Remember that brown girl that flashed me her vag thanks to very short shorts and no panties? Well, she was in the gym tonight and constantly on the lookout for me. It had to happen, of course, the talking. Same age as my girlfriend, Sara. A bit of a pessimist towards the gym we both inhabit thanks to the management forcing the fun people away. It wasn't til I saw her staring at me as I left that I realized how far I've come to being considered fuckable for a brown girl. These are the types of girls that set their standards so high.

Frat boys either fear them or copy answers off them.

Sara seems to love this, knowing someone wants little old me. Blue eyes get you anywhere but it's the goofiness that keeps you there. Ask anyone. Ask any real guy willing to talk about anything and he'll tell you how easy it is to talk to girls.

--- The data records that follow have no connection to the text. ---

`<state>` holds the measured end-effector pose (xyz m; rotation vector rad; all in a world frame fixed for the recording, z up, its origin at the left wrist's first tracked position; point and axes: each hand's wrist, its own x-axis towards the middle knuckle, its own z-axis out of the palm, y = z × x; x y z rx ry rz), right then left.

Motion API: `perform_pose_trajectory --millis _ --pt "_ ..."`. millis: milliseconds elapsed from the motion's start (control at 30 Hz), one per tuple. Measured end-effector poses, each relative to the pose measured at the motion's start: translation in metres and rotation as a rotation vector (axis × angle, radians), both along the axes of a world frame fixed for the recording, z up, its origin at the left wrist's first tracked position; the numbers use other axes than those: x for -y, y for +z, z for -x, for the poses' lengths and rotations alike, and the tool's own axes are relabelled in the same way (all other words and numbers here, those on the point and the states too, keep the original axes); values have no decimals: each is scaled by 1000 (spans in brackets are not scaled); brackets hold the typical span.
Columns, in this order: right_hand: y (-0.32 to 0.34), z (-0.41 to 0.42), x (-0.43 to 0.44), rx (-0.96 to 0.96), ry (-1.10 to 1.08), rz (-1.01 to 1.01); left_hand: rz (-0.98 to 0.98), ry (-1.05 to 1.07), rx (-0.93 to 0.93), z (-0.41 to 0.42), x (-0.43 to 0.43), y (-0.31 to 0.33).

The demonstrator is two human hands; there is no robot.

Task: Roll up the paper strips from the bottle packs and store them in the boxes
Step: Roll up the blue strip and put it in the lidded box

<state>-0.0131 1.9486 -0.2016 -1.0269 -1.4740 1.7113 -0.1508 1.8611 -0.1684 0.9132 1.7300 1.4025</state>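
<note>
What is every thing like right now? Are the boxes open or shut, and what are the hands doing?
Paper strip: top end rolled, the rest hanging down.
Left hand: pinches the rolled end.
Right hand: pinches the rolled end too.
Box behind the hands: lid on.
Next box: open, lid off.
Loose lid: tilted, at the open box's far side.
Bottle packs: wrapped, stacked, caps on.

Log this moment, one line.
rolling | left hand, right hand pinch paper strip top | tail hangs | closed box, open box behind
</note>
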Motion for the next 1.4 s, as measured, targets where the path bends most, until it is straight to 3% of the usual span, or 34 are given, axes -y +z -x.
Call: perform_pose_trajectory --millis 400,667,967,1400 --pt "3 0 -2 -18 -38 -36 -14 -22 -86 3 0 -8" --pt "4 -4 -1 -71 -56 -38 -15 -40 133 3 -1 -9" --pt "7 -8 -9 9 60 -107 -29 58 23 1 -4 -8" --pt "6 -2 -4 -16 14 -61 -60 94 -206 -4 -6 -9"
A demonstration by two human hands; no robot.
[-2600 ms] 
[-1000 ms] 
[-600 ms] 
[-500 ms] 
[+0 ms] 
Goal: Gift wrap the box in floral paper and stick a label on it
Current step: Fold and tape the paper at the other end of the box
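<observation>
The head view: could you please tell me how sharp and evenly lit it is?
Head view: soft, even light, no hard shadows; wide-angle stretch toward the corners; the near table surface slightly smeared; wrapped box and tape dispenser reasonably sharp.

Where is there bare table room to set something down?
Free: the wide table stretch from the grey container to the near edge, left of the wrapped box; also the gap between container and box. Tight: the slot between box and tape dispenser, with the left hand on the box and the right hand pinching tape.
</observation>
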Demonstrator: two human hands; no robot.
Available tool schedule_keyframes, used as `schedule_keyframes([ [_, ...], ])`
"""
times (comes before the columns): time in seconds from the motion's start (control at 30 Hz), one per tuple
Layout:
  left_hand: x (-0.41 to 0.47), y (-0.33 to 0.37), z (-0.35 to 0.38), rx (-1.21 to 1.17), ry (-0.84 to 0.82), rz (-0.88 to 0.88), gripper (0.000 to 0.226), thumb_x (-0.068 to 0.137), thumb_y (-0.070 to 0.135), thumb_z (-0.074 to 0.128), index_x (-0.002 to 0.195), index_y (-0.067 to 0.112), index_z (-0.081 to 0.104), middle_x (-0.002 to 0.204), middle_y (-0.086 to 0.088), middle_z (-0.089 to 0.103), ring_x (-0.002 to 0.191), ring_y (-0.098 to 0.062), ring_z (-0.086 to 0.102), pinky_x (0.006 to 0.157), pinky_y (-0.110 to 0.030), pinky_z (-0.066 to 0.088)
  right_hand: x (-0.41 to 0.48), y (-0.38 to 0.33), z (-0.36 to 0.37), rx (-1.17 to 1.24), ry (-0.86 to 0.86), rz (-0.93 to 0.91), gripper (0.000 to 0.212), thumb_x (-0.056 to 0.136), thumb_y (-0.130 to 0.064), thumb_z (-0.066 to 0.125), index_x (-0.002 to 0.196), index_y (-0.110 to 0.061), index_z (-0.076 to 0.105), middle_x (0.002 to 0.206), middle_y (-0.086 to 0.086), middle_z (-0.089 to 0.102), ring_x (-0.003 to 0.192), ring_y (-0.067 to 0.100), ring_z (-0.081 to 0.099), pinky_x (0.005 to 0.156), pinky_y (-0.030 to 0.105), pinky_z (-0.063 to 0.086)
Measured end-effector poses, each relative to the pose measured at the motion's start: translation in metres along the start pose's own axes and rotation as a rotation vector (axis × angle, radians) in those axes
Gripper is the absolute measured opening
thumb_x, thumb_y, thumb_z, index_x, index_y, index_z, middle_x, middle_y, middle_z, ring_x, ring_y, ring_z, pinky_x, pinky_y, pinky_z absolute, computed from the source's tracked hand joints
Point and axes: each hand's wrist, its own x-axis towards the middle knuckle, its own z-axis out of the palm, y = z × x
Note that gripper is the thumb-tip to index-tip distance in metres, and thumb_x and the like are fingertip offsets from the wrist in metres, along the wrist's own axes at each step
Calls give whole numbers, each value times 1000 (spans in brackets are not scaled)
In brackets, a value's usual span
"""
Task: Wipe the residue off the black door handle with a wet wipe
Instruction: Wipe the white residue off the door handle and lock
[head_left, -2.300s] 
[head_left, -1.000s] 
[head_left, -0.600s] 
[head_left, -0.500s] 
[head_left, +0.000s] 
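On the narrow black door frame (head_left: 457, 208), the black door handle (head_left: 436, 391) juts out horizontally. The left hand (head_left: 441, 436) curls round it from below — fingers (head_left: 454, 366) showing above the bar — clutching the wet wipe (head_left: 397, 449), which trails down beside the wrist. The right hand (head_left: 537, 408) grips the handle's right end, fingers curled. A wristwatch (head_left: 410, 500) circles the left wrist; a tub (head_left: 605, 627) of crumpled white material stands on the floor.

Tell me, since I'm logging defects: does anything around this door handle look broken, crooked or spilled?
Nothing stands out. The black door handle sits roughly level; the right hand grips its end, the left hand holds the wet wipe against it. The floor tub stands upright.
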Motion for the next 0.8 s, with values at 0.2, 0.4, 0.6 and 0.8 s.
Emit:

The other thing that made my day was seeing one of my old high school's stuck up snobs. Fat as a goddamn truck. I mean, big ass o' lard that you'd swear spends all her day at KFC licking the grease off the floor as an appetizer. I had to laugh as the poor trainer set her through dull motions because the blob was just too big as it waddled to and fro.

It might sound mean for me to make fun of this girl. I don't care because she was a total stuck up snob in my school, thinking herself so great while hanging with another set of snobs. What did I do wrong? I was popular, knew many cheerleaders, jocks, nerds, dorks, dweebs, losers, stoners, madrigals, and so on. This giant blond blob didn't see anything in me when sitting next to me during Algebra. Hell, how did a slightly chunky girl like this become so powerful?

Sometimes, you wait for that one chance just to make someone cry. Except, I didn't get it this time. The blob didn't see me so her coming up to me to say hi didn't happen. Oh, I was dying to say......"Hi, Jenny, my oh my, do the people at the buffet cower in fear when you walk in?" How the hell does a girl let herself get like that anyway? I've got this feeling that her husband has had enough of the fact that while her tits have gotten to be more than a handful, there is just no good reason for her to weigh more than his pickup truck.

Yeah, as you can see, my life, if we can call it that, has resorted to being a bit vindictive towards those that you can roll down a hill. No matter how long high school was, some of us still seek out that dark side of our brains that remembers various hard points. Loved high school. Hated a few people. Wouldn't be a bad thing to me if........oh, hell. A lot of people just sucked at times.

Life is a little strange for me because I have this feeling that those words will come up that I dread to say. .""But I have a girlfriend..." A weird fact is that I made a girl cry when I said that 2 years ago. I'm friendly and have a tendency to blurt out retarded statements. Obviously, I have a bit of anger at fat people.

So, I am going to head on back upstairs. Playboy Channel? Still lovin' the reality shows shown during the day. I'm pretty sure Sara wants to watch several hours to see what she's been missing. Another good thing is seeing old Playmates because there were some bushes back then. Wish we'd bring back that kind of grooming even if sometimes a few hairs end up in the mouth. Pussy eater and proud. Happy twats all around.